What's the difference between a traditional taxi and a ride-hailing vehicle?

Traditional taxis (like London's Black Cabs) are typically licensed to be hailed directly on the street or from designated ranks, operate under strictly regulated fares, and often have specific vehicle requirements. Ride-hailing vehicles (PHVs/VTCs) must be pre-booked through an app or a licensed operator, cannot be hailed on the street, and often have more flexible fare structures and vehicle types. The regulatory frameworks governing them also differ significantly.

How do these ride-hailing companies pay taxes?

Drivers and local fleet operators typically pay taxes on their earnings in the country where they operate. However, the large ride-hailing platforms often structure their businesses so that the commission income they earn is channelled through international subsidiaries (e.g., in countries with more favourable tax regimes like the Netherlands or Delaware), meaning that a significant portion of their global profits may not be taxed in the countries where the services are primarily rendered.

What about the labour rights of drivers?

The labour rights of drivers for ride-hailing platforms are a contentious issue globally. Many drivers are classified as self-employed contractors, which means they do not typically receive benefits like minimum wage, holiday pay, or sick pay that are afforded to employees. Traditional taxi drivers are also often self-employed, but the historical model often allowed for greater autonomy and a more stable income structure. Trade unions and advocacy groups are pushing for drivers to be reclassified as employees to grant them greater worker rights and protections.

Conclusion

The ongoing taxi strikes across Europe and beyond are symptomatic of a broader struggle to adapt traditional industries to the realities of the digital economy. The conflict is complex, touching upon fundamental questions of licensing, regulation, fair competition, taxation, and worker rights. For the UK, these issues are equally pertinent, with similar debates unfolding in cities like London and across the country.

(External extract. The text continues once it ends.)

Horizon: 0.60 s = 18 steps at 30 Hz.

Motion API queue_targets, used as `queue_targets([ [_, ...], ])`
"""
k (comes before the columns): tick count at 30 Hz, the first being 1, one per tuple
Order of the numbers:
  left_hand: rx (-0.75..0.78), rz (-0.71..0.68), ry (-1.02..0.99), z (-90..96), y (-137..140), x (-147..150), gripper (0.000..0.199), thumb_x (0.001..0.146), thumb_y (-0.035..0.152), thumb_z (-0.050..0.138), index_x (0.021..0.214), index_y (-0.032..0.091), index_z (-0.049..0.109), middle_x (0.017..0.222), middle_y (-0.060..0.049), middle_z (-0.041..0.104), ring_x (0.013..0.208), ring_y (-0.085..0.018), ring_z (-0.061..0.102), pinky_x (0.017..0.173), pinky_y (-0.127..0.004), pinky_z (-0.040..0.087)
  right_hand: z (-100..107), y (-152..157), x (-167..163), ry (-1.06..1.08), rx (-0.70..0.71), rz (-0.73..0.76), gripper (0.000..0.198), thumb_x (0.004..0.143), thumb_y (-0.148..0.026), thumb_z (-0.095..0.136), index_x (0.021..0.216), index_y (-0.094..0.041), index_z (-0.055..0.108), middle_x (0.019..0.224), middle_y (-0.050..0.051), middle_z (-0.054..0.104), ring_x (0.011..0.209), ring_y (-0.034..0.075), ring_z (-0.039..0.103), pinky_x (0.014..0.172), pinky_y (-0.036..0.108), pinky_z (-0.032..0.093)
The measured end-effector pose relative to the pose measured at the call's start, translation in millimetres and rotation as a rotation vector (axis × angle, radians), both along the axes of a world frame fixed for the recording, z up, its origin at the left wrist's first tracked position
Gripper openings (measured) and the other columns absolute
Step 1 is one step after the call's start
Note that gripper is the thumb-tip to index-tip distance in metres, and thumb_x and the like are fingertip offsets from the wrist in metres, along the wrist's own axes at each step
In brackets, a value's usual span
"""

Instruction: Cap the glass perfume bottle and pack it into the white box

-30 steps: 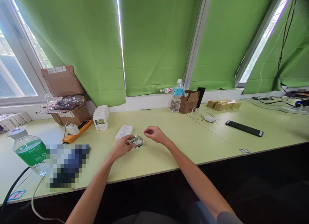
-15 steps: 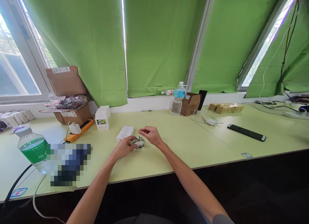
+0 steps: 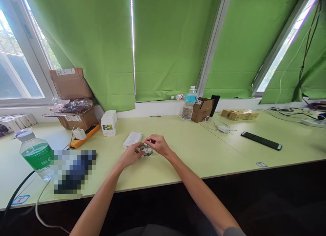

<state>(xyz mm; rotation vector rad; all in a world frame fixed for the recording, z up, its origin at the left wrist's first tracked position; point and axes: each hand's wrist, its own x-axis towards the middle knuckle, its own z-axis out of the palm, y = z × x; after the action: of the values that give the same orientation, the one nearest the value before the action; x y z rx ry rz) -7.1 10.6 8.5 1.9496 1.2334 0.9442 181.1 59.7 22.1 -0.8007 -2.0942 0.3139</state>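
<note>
A small, round, clear glass bottle stands on the pale green table. My left hand is closed around its left side, thumb in front and fingers behind. Just over the bottle's neck, my right hand has its thumb and fingertips pinched together. Whatever is between those fingertips is too small to make out. Behind my left hand lies a flat white box with faint print.
Several white cartons stand at the back left, near an orange power strip. A green-labelled bottle is at far left. Rearward are a water bottle and a cardboard box. A black phone-like slab lies right.
My right hand has come down and slightly left, so its pinched fingertips now meet the bottle's top. My left hand keeps its hold. The view has shifted slightly.
</note>
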Motion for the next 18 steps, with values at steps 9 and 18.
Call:
queue_targets([
  [9, 0.014, 0.004, 0.015, -2.2, 1.1, -1.3, 0.039, 0.079, 0.035, 0.058, 0.116, 0.022, 0.060, 0.106, -0.005, 0.065, 0.059, -0.011, 0.058, 0.055, -0.024, 0.044, -8.3, 0.6, 1.8, 0.042, 0.192, 0.005, 0.015, 0.088, -0.033, 0.060, 0.087, -0.022, 0.070, 0.078, 0.003, 0.070, 0.060, 0.012, 0.055, 0.060, 0.025, 0.044],
  [18, 0.032, 0.000, 0.016, -4.7, 2.0, -0.9, 0.038, 0.081, 0.036, 0.057, 0.116, 0.022, 0.060, 0.104, -0.005, 0.064, 0.060, -0.011, 0.058, 0.055, -0.023, 0.044, -7.0, -1.8, 0.7, 0.068, 0.153, -0.002, 0.013, 0.088, -0.031, 0.061, 0.087, -0.021, 0.069, 0.079, 0.002, 0.070, 0.061, 0.012, 0.057, 0.059, 0.024, 0.044],
])
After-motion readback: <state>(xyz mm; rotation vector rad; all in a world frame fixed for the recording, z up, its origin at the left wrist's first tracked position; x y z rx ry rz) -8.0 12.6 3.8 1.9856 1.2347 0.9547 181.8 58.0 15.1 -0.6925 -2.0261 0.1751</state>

The future of urban transport hinges on finding a balanced regulatory framework that fosters innovation and consumer choice while safeguarding the livelihoods and rights of drivers, ensuring a level playing field, and preserving the integrity of essential public services. The demands of taxi drivers, while sometimes disruptive, highlight the urgent need for policymakers to address these intricate challenges head-on to build a sustainable and equitable transport system for all.